▶ [Work required]
Your copy should hold the lines below from the first through the one that contains "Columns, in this", each retyped exactly, and no pictures.
»»
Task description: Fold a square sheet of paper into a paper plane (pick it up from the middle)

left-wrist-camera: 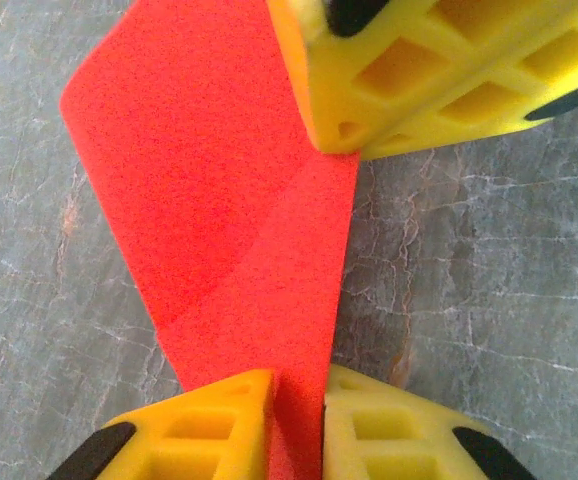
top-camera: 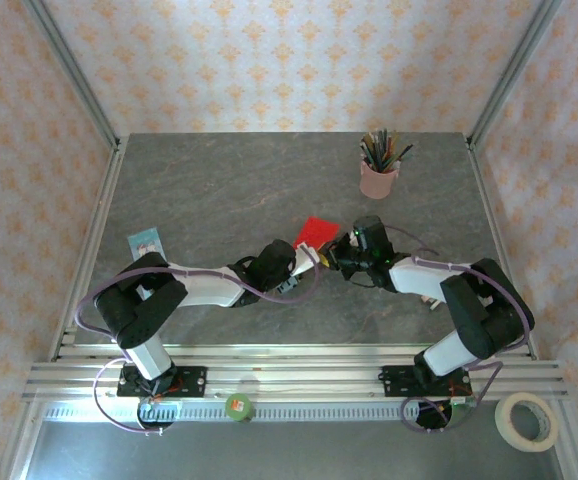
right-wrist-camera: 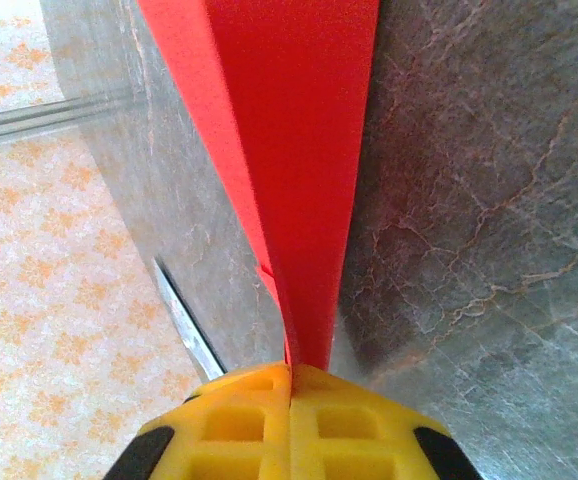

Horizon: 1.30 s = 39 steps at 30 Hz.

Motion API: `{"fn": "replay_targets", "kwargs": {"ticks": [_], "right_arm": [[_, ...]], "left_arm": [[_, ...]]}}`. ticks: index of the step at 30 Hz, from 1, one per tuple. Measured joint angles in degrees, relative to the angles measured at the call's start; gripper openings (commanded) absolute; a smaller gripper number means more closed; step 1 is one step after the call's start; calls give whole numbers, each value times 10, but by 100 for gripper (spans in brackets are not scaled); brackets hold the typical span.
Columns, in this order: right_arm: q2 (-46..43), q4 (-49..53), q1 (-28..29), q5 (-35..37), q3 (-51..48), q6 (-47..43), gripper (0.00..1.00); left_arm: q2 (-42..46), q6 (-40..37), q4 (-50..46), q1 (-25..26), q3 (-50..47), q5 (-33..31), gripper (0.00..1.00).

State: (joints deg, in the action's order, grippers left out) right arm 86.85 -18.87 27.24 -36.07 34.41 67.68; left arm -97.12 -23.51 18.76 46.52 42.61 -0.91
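Note:
The square sheet of paper [top-camera: 316,232] is bright red and partly folded, with a diagonal crease [left-wrist-camera: 269,230], at mid-table where the two arms meet. My right gripper [right-wrist-camera: 291,372] is shut on its doubled edge, and the layers [right-wrist-camera: 289,120] rise away from the pads. In the left wrist view the right gripper's yellow fingers [left-wrist-camera: 439,70] grip the paper's far corner. My left gripper [left-wrist-camera: 297,420] sits at the near end with its fingers a narrow gap apart. Red paper fills that gap and runs under the left finger [left-wrist-camera: 199,430]. In the top view the two grippers [top-camera: 314,258] [top-camera: 337,252] nearly touch.
A pink pencil cup [top-camera: 378,178] with several pencils stands behind the paper to the right. A small blue card [top-camera: 146,243] lies at the table's left. A tape roll [top-camera: 527,420] and a green object [top-camera: 238,406] sit off the front rail. The metal table rim [right-wrist-camera: 184,325] is close.

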Motion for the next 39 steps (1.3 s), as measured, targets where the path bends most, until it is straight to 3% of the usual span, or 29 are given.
{"fn": "replay_targets", "kwargs": {"ticks": [5, 10, 20, 33, 39], "right_arm": [[0, 0, -2, 0, 1, -4, 31], [-1, 6, -16, 1, 1, -12, 41], [-48, 46, -52, 20, 1, -36, 45], [-66, 91, -53, 60, 1, -62, 45], [-82, 115, -56, 87, 1, -84, 50]], "left_arm": [[0, 11, 4, 0, 0, 5, 16], [0, 31, 17, 0, -6, 19, 16], [-21, 70, 34, 0, -15, 52, 16], [-44, 103, 21, 0, -2, 75, 14], [-44, 147, 7, -14, 10, 112, 12]]}}
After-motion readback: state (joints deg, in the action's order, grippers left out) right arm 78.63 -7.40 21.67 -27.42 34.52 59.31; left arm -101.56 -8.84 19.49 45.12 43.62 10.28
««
▶ [Answer section]
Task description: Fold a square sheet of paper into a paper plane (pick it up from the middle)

left-wrist-camera: 
top-camera: 
right-wrist-camera: 

Horizon: 1.30 s = 39 steps at 30 Hz.

Motion API: `{"fn": "replay_targets", "kwargs": {"ticks": [_], "right_arm": [[_, ...]], "left_arm": [[_, ...]]}}`. ticks: index of the step at 30 Hz, from 1, one per tuple. Measured joint angles in degrees, relative to the angles measured at the call's start; gripper openings (commanded) absolute; a smaller gripper number means more closed; step 1 is one step after the call's start; calls give whole numbers, each value times 10, but by 100 for gripper (spans in brackets are not scaled); brackets hold the typical span.
Columns, in this order: right_arm: q2 (-46..43), q4 (-49..53), q1 (-28..29), q5 (-35..37), q3 (-51..48), q6 (-47..43), gripper (0.00..1.00); left_arm: q2 (-42..46), q6 (-40..37), q4 (-50..46), q1 (-25..26), q3 (-50..47), q5 (-33..31), gripper (0.00..1.00).

The exercise has been fully completed.